Extraits de l'article de Hugo Pilon-Larose, La Presse, 13 oct. 2012
Elles sont connues, visibles et installées depuis plusieurs années au Québec. Cette semaine, les multinationales Best Buy, Costco, Gap, Old Navy, Guess et Wal-Mart ont demandé à la Cour supérieure de trancher si l'OQLF est en droit d'exiger qu'elles ajoutent un terme générique en français à leur nom de commerce. Ou si plutôt, comme elles l'estiment, cette interprétation de la Charte québécoise de la langue française n'est pas conforme à la loi.

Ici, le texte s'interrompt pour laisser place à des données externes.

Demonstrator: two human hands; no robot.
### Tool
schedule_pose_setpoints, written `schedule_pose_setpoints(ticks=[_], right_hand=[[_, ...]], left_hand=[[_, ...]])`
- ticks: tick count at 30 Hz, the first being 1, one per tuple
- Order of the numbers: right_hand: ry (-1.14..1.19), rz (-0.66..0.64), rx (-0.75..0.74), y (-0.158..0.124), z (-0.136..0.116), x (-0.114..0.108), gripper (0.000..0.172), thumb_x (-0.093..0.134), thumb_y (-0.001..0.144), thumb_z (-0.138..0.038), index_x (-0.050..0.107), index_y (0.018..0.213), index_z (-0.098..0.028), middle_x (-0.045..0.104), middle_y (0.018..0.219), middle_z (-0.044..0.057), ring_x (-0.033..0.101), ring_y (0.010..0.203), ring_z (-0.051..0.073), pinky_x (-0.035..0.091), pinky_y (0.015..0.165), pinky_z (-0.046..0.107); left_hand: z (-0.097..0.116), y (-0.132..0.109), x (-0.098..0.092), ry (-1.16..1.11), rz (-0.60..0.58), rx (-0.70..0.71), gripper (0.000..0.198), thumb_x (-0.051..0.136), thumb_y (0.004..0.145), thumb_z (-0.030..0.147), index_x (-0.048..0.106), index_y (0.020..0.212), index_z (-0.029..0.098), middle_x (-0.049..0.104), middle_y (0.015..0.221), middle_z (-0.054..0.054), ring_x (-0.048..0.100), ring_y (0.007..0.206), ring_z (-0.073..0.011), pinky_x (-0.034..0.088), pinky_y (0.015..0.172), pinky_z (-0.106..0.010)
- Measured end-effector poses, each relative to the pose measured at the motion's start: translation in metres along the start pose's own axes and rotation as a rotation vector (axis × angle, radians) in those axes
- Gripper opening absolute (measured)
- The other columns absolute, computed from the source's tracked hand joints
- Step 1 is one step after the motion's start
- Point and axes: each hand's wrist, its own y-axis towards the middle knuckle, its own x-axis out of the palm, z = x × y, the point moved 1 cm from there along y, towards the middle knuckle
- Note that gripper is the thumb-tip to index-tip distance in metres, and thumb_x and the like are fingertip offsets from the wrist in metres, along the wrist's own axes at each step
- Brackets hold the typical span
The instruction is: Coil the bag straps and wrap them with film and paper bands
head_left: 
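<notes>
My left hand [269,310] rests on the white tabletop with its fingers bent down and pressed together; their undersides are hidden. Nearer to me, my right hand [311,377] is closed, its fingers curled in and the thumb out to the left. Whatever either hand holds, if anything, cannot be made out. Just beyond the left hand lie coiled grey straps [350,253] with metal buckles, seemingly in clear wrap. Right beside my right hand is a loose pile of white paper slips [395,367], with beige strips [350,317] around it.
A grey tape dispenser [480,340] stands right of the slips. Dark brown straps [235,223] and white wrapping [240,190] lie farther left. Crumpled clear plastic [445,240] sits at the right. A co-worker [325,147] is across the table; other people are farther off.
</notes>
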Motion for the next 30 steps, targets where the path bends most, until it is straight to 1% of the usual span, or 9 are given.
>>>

Les six entreprises affirment que l'OQLF menace de révoquer leur certificat de francisation et d'intenter contre elle des poursuites judiciaires si elles n'ajoutent pas un terme générique en français.
«Les discussions sont difficiles avec l'Office», affirme Nathalie St-Pierre, vice-présidente pour le Québec du Conseil canadien du commerce de détail, qui représente les entreprises. «Ils ont changé leur interprétation de la Charte et ont des demandes à géométrie variable. Ça crée beaucoup d'insécurité», indique-t-elle.
L'OQLF est-il allé trop loin dans sa nouvelle interprétation de la Charte? Le bureau de la ministre Diane De Courcy, responsable de l'application de la Charte, refuse de faire des commentaires. Maintenant que le dossier est devant la cour, c'est le procureur général du Québec, qui représente le gouvernement, qui plaidera pour la position gouvernementale.